After a brief introduction and survey of the structure of SFT, the goal of this course will be to establish the basic analytical underpinnings of the theory (moduli spaces, Fredholm theory, index calculation, transversality and compactness), and then explore a few of its applications to natural questions in contact geometry such as distinguishing non-diffeomorphic contact structures, obstructing symplectic fillings of contact manifolds, and proving the existence of periodic orbits of Hamiltonian systems on contact-type hypersurfaces (AKA the “Weinstein conjecture”).

As some students may already have heard, giving a fully rigorous definition of SFT requires very recent and subtle analytical ideas (e.g. polyfolds) which would fill an entire course in themselves, thus we will not attempt this, but instead focus on the “classical” portion of the theory (i.e. everything that can be proved without needing multiply covered holomorphic curves to be regular).

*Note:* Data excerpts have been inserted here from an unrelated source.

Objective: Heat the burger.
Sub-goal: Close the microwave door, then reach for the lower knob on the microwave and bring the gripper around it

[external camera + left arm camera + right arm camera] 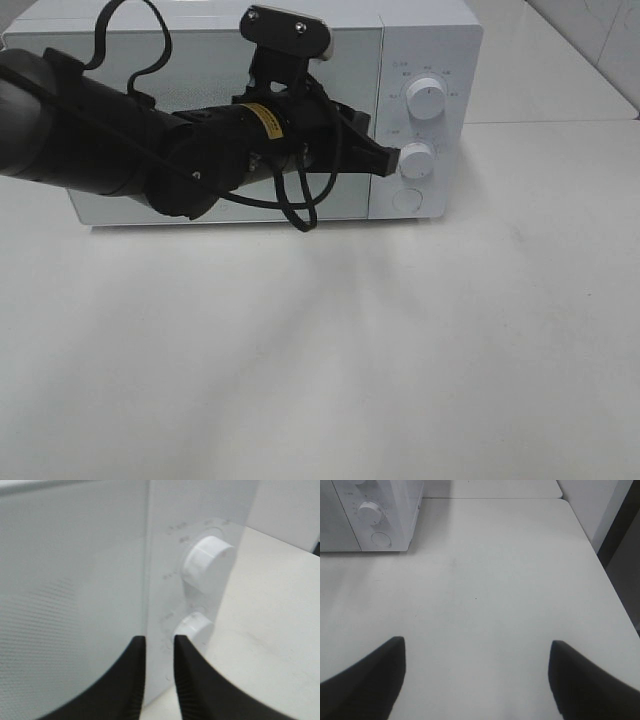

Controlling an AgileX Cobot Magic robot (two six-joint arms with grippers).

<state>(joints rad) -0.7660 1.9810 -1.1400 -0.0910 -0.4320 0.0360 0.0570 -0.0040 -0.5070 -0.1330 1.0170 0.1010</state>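
Observation:
The burger is out of view. A white microwave [420, 40] stands at the back of the table with its door shut. My left arm reaches across the door, and my left gripper [393, 158] sits at the lower knob [417, 160] of the control panel. In the left wrist view its black fingers [185, 680] stand a narrow gap apart with nothing between them, and the lower knob [192, 627] lies just past one fingertip. My right gripper [476, 641] hangs wide open and empty over bare table.
An upper knob [428, 100] and a round button [407, 200] share the panel with the lower knob. A black cable [300, 205] loops under the left wrist. The table's right edge [607, 575] drops off beside a dark gap.

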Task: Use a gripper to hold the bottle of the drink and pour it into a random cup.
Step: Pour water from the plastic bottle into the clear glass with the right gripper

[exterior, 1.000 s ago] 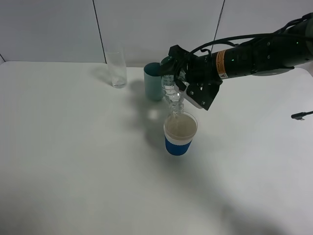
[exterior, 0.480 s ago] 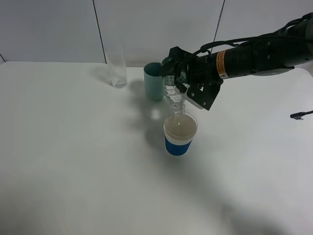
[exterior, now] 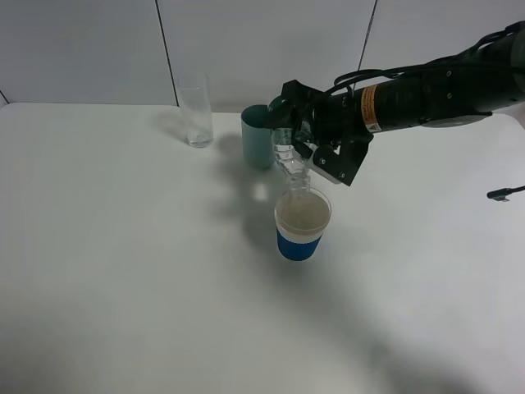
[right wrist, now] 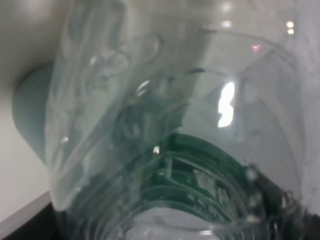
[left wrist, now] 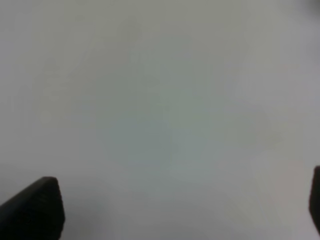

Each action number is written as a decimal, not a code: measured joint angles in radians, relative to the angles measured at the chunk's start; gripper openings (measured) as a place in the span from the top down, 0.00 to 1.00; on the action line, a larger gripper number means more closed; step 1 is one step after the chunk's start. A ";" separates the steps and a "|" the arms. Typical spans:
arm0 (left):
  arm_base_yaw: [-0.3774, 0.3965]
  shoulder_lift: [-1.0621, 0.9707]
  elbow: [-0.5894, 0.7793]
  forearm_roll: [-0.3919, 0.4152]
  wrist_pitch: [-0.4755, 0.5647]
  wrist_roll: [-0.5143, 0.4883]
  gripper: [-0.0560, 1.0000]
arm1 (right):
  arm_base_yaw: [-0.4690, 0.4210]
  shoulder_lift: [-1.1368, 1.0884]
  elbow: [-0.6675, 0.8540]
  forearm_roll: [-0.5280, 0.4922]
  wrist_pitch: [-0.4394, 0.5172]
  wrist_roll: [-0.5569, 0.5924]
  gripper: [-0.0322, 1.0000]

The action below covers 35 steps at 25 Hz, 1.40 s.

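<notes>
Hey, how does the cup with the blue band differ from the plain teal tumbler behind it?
The cup is white with a blue band; the tumbler is plain teal all over. The cup holds pale liquid, under the neck of the tilted bottle; the tumbler stands farther back, its contents hidden. Both stand upright on the white table.

The bottle [exterior: 289, 161] is clear, glossy, ribbed plastic; the table [exterior: 123, 271] is smooth and matt white.
</notes>
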<state>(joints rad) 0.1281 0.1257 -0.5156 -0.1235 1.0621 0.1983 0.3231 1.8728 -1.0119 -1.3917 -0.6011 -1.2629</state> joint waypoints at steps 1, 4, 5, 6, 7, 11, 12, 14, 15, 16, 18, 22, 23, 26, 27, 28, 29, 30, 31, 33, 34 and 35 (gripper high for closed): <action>0.000 0.000 0.000 0.000 0.000 0.000 0.01 | 0.003 0.000 0.000 0.000 0.000 -0.001 0.42; 0.000 0.000 0.000 0.000 0.000 0.000 0.01 | 0.008 0.000 0.000 0.000 0.001 -0.008 0.42; 0.000 0.000 0.000 0.000 0.000 0.000 0.01 | 0.012 0.000 0.000 0.000 0.001 -0.008 0.42; 0.000 0.000 0.000 0.000 0.000 0.000 0.01 | 0.014 0.000 0.000 0.001 0.001 -0.008 0.42; 0.000 0.000 0.000 0.000 0.000 0.000 0.01 | 0.015 0.000 0.000 0.002 0.001 -0.008 0.42; 0.000 0.000 0.000 0.000 0.000 0.000 0.01 | 0.018 0.000 0.000 0.003 0.001 -0.008 0.42; 0.000 0.000 0.000 0.000 0.000 0.000 0.01 | 0.020 0.000 0.000 0.003 0.001 -0.010 0.42; 0.000 0.000 0.000 0.000 0.000 0.000 0.01 | 0.023 -0.001 0.000 0.003 0.002 -0.012 0.42; 0.000 0.000 0.000 0.000 0.000 0.000 0.01 | 0.023 -0.002 0.000 0.003 0.002 -0.012 0.42; 0.000 0.000 0.000 0.000 0.000 0.000 0.01 | 0.023 -0.005 0.000 0.003 0.002 -0.013 0.42; 0.000 0.000 0.000 0.000 0.000 0.000 0.01 | 0.023 -0.009 0.000 0.003 0.003 -0.016 0.42; 0.000 0.000 0.000 0.000 0.000 0.000 0.01 | 0.023 -0.010 0.000 0.003 0.003 -0.017 0.42; 0.000 0.000 0.000 0.000 0.000 0.000 0.01 | 0.023 -0.010 0.000 0.003 0.004 -0.019 0.42; 0.000 0.000 0.000 0.000 0.000 0.000 0.01 | 0.023 -0.010 0.000 0.003 0.008 -0.028 0.42; 0.000 0.000 0.000 0.000 0.000 0.000 0.01 | 0.023 -0.010 0.000 0.003 0.012 -0.035 0.42; 0.000 0.000 0.000 0.000 0.000 0.000 0.01 | 0.023 -0.010 0.000 0.002 0.015 -0.038 0.42; 0.000 0.000 0.000 0.000 0.000 0.000 0.01 | 0.023 -0.010 0.000 0.001 0.019 -0.042 0.42; 0.000 0.000 0.000 0.000 0.000 0.000 0.01 | 0.023 -0.010 0.000 0.001 0.022 -0.043 0.42; 0.000 0.000 0.000 0.000 0.000 0.000 0.01 | 0.023 -0.010 0.000 0.001 0.022 -0.043 0.42; 0.000 0.000 0.000 0.000 0.000 0.000 0.01 | 0.023 -0.011 0.000 0.001 0.022 -0.044 0.42; 0.000 0.000 0.000 0.000 0.000 0.000 0.01 | 0.023 -0.011 0.000 0.000 0.022 -0.044 0.42; 0.000 0.000 0.000 0.000 0.000 0.000 0.01 | 0.023 -0.011 0.000 0.000 0.023 -0.046 0.42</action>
<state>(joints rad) 0.1281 0.1257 -0.5156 -0.1235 1.0621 0.1983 0.3463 1.8621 -1.0119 -1.3916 -0.5778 -1.3090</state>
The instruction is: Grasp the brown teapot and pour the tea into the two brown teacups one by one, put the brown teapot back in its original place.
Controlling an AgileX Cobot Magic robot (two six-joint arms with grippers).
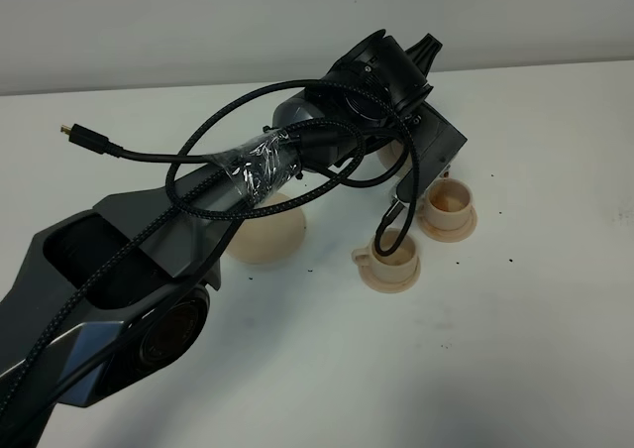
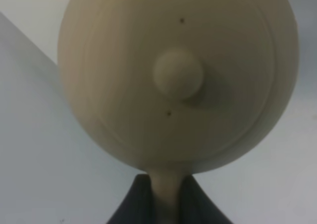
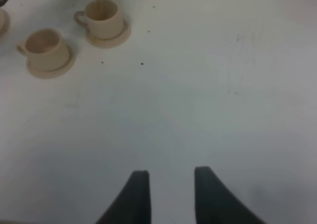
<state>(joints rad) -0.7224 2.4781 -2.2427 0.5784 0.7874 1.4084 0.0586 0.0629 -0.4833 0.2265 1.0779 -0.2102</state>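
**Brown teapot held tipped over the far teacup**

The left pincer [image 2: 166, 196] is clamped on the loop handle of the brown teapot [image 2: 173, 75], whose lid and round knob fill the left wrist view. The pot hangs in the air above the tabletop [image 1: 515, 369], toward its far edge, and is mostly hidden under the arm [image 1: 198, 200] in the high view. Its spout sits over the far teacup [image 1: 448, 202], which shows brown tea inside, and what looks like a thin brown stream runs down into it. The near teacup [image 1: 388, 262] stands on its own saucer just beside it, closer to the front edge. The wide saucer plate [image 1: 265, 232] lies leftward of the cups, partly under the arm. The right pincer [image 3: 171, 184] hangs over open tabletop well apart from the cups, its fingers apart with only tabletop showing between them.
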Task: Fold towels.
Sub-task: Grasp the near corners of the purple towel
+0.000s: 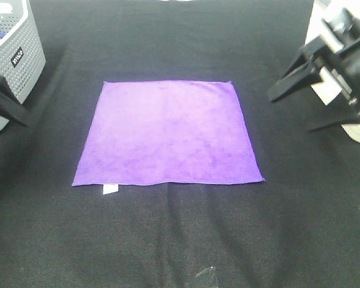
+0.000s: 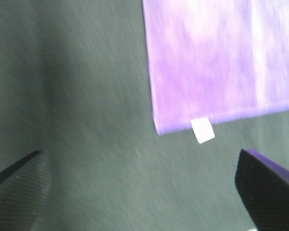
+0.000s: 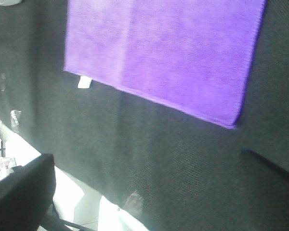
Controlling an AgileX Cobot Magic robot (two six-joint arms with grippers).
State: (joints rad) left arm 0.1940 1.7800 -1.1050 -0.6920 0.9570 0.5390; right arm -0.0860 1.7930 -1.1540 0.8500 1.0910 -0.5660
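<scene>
A: Grippers?
B: Left gripper [image 2: 139, 154] jaws wide apart, low, off the towel's [image 1: 168, 132] tag [image 1: 110, 189] corner. Right gripper [image 1: 291, 113] spread too, raised at right.
A: Towel?
B: Flat, mid table [image 1: 180, 246], nothing touching. Grey basket [image 1: 15, 54] back left.

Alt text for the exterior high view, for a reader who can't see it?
A purple towel lies flat and unfolded on a black table, white tag at its near-left corner. A grey basket stands far left; the right pincer hangs open at the right, the left pincer shows partly at the left edge.
</scene>
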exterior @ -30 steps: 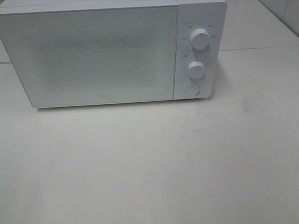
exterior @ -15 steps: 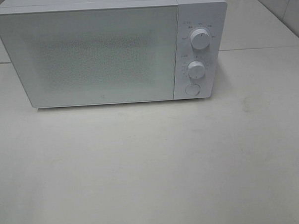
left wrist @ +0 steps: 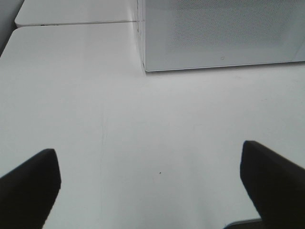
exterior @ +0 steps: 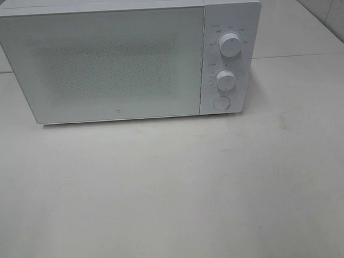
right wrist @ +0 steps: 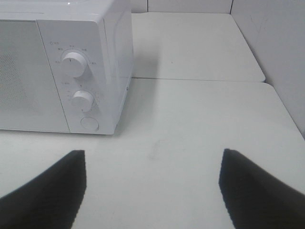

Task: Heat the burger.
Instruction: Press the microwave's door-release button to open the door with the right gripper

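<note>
The burger is out of view in every frame. A white microwave stands at the back of the table with its door shut; it also shows as the microwave in the left wrist view and the microwave in the right wrist view. Two round knobs and a round button sit on its right panel. My left gripper is open over bare table, well short of the door. My right gripper is open too, in front of the control panel's side, holding nothing.
The white table stretches in front of the microwave. A seam joins it to a second table behind. A tiled wall rises at the back right. Neither arm shows in the exterior high view.
</note>
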You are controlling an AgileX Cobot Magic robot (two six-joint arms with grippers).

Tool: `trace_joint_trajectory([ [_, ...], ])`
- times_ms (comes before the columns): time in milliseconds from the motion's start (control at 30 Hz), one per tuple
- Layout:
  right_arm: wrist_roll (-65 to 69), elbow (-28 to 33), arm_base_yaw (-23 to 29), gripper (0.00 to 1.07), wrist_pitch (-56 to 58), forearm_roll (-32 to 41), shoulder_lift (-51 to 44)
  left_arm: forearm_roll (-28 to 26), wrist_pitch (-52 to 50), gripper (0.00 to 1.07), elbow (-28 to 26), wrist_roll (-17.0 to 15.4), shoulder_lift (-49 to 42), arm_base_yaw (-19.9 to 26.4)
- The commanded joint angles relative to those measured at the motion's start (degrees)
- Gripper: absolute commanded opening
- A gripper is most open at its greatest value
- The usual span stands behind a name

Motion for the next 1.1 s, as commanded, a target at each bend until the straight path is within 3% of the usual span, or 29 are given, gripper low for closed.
trace_joint_trajectory([
  [33, 0.3, 1.3, -0.1, 0.75, -6.4, 0.2, 2.6, -0.1, -0.5, 0.97, 0.2, -0.4, -1.3, 0.1],
  [200, 0.3, 3.0, -0.1, 0.75, -14.6, 0.2, 7.7, -0.1, -0.5, 0.97, 0.2, -0.4, -1.3, 0.1],
  [267, 0.3, 4.0, -0.1, 0.75, -21.5, 0.2, 14.1, -0.1, -0.5, 0.97, 0.2, -0.4, -1.3, 0.1],
  [467, 0.3, 4.0, -0.1, 0.75, -27.3, 0.2, 19.9, -0.1, -0.5, 0.97, 0.2, -0.4, -1.3, 0.1],
  [700, 0.3, 4.0, -0.1, 0.75, -45.6, 0.2, 32.9, -0.1, -0.5, 0.97, 0.2, -0.4, -1.3, 0.1],
  [1100, 0.0, 4.0, -0.1, 0.75, -67.2, 0.1, 49.9, -0.1, -0.5, 0.97, 0.2, -0.4, -1.3, 0.1],
])
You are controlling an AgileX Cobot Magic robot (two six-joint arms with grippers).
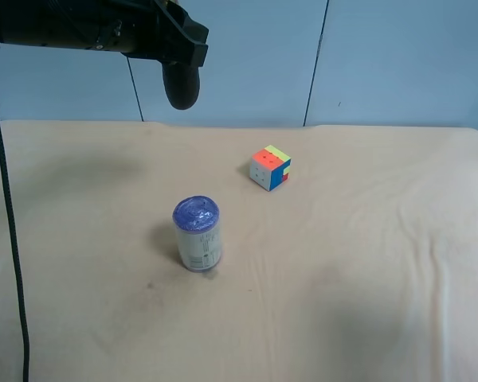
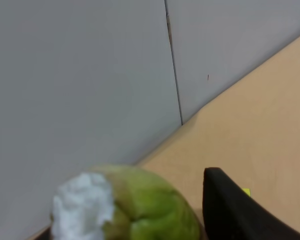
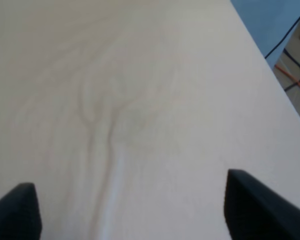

This is sufficient for the applications mentioned above.

**References:**
The course will mostly follow my soon-to-be-published book,
Lectures on Symplectic Field Theory.
Please send me corrections if you notice any errors!
I plan to post more up-to-date versions of the book on this page as the course
progresses.

If you are new to symplectic geometry, you will find most of the basics explained
nicely in the book Lectures
on Symplectic Geometry by Ana Cannas da Silva (Springer LNM, 2008).
If at some point you decide to get really serious about symplectic topology
and/or holomorphic curve theory, then you'll eventually also need to buy
both of the books by Dusa McDuff and Dietmar Salamon:

- Introduction to Symplectic Topology (3rd edition, Oxford University Press, 2017)
- J-holomorphic Curves and Symplectic Topology (2nd edition, AMS, 2012)

**Homework:**
I will assign exercises sometimes. Sometimes I will discuss them in the
problem class. They will not be graded.

**Grades:**
Since this is an advanced course, I have a fairly relaxed attitude about
grades. If you stay with me for the whole semester, you can come to my office
for a conversation (let's pretend that's the English translation of
“mündliche Prüfung”). The format is as follows:
you pick one particular topic from the course to focus on (typically the contents
of one week, i.e. two lectures), and we will talk about that.
If you demonstrate that you learned something
interesting from the course, you'll get a good grade.